Momota completed his group assignments with a straight-games victory over Jonatan Christie. That meant Antonsen had a shot at qualifying, but he had to win in straight games.
That possibility looked unlikely through the first game against Wang, as the Chinese Taipei player built up a healthy lead and had four game points. Antonsen saved all four and took the lead, but fell behind early in the second. Wang raced to leads of 7-0 and 17-5 to put the game beyond Antonsen.
The Dane got his act together in the third game and won his first match of the tournament in 82 minutes.
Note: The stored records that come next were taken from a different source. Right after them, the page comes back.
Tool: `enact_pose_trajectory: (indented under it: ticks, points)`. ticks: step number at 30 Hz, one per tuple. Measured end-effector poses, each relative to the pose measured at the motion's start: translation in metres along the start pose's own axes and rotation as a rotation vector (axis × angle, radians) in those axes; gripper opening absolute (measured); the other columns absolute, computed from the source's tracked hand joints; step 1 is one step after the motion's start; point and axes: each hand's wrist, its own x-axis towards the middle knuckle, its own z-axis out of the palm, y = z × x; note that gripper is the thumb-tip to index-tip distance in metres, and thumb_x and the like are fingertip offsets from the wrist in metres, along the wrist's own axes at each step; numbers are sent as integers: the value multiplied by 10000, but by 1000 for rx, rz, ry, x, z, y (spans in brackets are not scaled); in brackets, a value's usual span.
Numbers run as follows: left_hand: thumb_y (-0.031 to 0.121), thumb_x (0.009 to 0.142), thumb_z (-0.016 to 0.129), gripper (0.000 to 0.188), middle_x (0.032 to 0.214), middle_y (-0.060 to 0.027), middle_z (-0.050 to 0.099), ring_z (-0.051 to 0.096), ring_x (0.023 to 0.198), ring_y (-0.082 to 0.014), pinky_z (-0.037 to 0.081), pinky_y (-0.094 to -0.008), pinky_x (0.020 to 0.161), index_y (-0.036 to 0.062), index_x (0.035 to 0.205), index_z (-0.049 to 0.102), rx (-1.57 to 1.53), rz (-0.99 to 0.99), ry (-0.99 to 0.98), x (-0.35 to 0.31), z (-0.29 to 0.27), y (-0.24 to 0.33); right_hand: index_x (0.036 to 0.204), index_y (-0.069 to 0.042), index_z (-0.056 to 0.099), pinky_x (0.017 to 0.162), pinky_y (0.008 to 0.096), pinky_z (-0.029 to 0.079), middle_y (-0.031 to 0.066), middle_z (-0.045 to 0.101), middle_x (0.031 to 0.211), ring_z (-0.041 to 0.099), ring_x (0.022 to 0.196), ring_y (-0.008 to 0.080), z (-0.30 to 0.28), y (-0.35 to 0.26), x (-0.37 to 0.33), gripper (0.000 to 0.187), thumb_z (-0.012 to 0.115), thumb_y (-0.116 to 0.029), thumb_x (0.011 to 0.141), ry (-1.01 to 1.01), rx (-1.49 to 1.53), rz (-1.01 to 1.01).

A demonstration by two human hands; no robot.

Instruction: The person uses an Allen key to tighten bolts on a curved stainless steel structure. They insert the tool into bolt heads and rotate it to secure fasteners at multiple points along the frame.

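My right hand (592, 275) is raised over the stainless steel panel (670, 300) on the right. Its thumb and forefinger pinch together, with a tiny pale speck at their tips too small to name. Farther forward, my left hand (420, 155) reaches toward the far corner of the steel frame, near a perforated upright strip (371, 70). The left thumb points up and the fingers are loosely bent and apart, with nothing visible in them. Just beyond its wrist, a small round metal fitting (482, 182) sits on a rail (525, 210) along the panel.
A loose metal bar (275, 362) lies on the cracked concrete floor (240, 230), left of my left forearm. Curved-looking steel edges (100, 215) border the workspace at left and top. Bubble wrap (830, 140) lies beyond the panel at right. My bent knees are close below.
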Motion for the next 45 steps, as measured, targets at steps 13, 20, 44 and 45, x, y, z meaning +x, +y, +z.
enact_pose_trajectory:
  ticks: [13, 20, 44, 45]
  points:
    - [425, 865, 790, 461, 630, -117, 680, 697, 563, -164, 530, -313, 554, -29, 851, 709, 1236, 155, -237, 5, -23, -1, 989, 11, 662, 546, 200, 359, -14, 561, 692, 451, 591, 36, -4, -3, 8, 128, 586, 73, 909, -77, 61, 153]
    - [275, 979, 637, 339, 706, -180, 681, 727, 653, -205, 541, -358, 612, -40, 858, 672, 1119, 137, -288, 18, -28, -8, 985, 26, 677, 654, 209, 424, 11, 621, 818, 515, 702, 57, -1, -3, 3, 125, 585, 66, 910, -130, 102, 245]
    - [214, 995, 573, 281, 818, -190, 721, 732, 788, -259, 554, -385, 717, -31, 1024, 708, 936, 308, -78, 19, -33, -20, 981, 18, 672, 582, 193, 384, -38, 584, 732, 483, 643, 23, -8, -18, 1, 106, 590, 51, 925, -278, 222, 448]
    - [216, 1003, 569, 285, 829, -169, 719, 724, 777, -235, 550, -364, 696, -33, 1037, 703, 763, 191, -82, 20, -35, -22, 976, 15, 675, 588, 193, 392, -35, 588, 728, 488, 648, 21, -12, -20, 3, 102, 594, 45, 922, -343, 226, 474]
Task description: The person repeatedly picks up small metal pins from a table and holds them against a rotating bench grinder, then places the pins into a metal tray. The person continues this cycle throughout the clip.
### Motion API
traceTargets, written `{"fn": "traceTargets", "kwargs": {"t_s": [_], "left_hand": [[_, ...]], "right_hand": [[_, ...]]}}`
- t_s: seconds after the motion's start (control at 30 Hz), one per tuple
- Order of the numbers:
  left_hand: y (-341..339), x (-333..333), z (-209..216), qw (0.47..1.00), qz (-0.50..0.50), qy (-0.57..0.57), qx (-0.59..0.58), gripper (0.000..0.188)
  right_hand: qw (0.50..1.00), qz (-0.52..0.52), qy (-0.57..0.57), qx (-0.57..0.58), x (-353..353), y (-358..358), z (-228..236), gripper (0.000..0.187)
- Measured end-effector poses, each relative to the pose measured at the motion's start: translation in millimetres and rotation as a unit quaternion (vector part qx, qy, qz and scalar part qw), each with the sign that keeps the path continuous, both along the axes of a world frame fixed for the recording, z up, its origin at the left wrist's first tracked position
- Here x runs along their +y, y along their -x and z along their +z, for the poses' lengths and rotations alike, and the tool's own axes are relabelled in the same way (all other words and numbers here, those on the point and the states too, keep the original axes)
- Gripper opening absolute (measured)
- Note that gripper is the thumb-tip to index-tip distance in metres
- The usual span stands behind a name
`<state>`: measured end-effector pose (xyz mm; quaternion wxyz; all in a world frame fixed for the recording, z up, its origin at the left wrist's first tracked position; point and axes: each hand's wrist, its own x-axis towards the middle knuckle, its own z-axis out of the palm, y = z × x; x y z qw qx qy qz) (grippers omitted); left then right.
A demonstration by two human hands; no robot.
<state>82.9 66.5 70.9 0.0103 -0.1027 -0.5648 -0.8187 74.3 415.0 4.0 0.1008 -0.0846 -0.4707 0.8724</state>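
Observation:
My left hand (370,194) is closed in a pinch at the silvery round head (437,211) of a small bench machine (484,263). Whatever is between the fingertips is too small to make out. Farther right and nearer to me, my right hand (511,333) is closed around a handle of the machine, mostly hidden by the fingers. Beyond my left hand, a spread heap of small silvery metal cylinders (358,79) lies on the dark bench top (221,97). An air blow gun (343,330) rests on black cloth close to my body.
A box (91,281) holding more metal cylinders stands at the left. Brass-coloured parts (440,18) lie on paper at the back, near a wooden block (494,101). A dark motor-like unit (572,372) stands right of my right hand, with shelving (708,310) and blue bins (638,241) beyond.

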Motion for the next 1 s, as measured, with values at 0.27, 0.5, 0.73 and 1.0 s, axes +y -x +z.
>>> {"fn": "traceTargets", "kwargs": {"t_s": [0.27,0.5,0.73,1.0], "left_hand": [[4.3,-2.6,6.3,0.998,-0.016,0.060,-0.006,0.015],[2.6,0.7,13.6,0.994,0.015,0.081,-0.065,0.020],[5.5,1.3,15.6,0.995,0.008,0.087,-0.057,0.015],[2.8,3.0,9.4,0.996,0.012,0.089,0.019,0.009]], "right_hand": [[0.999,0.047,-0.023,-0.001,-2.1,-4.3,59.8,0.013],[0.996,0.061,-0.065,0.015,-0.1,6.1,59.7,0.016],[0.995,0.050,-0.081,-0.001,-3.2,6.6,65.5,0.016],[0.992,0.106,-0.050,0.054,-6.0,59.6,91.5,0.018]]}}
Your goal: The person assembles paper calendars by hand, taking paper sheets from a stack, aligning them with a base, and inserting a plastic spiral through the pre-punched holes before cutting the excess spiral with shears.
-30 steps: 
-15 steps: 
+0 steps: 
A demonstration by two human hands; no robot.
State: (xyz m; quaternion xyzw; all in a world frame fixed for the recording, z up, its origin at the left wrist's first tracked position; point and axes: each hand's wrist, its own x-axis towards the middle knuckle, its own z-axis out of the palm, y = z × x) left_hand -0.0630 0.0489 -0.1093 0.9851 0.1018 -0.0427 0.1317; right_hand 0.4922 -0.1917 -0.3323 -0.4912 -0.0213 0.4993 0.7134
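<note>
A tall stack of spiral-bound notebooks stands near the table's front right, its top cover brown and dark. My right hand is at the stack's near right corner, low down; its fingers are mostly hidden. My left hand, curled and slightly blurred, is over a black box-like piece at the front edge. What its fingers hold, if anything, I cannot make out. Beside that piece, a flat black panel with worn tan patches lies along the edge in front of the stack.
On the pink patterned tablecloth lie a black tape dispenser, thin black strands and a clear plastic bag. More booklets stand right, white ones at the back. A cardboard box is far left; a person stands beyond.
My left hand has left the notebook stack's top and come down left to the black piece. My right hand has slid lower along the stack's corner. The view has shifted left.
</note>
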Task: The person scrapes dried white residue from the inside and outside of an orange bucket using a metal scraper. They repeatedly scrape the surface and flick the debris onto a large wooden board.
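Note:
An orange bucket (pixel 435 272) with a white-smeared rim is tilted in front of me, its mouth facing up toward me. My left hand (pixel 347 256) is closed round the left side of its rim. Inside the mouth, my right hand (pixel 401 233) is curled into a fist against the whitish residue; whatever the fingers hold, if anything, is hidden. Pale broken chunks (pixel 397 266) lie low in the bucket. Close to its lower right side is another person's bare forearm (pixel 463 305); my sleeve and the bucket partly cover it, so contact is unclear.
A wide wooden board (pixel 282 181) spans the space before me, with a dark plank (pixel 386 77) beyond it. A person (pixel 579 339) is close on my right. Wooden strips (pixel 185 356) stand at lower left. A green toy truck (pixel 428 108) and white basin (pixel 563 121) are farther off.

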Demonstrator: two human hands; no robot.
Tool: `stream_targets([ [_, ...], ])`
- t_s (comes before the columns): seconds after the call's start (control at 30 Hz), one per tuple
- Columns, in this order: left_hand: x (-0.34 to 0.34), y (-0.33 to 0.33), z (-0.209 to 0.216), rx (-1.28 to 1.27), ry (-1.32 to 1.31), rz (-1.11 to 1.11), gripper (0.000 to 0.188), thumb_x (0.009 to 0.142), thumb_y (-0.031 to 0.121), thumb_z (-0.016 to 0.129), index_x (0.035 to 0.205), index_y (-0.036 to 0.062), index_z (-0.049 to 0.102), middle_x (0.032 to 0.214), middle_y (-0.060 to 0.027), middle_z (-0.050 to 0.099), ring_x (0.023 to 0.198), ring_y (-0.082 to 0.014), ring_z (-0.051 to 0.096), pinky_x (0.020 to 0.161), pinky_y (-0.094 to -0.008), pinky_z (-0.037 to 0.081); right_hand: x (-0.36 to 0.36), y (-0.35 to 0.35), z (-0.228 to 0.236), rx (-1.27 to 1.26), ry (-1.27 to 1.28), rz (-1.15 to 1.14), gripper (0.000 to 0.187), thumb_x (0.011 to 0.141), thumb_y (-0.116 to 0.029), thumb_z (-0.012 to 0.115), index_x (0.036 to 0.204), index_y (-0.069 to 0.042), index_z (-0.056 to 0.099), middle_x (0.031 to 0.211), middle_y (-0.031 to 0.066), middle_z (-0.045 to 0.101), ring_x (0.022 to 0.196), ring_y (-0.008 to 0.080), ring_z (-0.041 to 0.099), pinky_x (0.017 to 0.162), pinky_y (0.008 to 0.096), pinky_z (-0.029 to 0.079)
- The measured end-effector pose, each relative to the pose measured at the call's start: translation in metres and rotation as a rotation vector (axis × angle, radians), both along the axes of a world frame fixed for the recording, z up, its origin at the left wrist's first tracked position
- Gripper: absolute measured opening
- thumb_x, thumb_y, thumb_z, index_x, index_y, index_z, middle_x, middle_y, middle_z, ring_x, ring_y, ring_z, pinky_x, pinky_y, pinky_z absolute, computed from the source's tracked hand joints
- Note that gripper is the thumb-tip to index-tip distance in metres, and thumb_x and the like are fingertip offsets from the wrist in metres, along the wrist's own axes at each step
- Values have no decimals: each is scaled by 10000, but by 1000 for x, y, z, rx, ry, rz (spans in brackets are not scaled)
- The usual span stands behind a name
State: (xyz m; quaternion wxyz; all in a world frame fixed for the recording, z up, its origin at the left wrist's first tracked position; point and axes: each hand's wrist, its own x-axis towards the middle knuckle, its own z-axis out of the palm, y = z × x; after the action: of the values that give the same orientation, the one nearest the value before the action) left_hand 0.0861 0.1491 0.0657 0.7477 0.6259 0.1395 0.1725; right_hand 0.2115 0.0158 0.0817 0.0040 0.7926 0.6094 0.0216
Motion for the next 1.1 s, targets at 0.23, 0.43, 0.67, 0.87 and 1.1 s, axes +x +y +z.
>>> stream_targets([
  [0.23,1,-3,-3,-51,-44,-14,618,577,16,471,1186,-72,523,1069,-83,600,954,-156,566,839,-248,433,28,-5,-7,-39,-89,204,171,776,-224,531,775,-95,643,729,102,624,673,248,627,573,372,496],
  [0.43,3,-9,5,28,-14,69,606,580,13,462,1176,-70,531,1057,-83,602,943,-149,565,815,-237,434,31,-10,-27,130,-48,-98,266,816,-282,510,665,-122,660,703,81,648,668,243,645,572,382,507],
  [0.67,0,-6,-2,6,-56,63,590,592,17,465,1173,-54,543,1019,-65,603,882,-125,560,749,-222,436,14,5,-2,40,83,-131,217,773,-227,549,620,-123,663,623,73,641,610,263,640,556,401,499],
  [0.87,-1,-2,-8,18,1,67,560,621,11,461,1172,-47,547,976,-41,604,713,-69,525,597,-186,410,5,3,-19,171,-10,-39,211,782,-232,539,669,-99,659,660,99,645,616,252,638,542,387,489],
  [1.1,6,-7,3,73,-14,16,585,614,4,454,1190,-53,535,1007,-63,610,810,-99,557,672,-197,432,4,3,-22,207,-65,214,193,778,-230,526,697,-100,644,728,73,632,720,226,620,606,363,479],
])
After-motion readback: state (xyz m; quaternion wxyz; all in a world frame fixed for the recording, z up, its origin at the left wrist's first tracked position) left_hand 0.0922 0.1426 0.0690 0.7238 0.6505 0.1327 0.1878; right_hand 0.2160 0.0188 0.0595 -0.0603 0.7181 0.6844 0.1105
“It is my career’s biggest moment,” said Wang. “I was focussed on winning the match and wasn’t sure of the equation, because the other match (Kento Momota vs Jonatan Christie) in the group was going on. After I lost the first game, I didn’t dwell too much on it. I wanted to give my best because this is the Finals and I wanted to at least play three games.”
Marcus Fernaldi Gideon and Kevin Sanjaya Sukamuljo booked their semifinals place from Group A with a 21-16 21-17 victory over Takeshi Kamura and Keigo Sonoda, who finished with three losses.
The Minions needed only a game to secure their place from the group behind Yuta Watanabe/Hiroyuki Endo. In a long-drawn battle, full of high clears with both teams unable to get quick winners – one rally even went 139 shots – the Minions eventually pulled past the Japanese.
Earlier, Watanabe and Endo’s brilliant run continued as they shut out defending champions Li Jun Hui/Liu Yu Chen 21-12 21-11.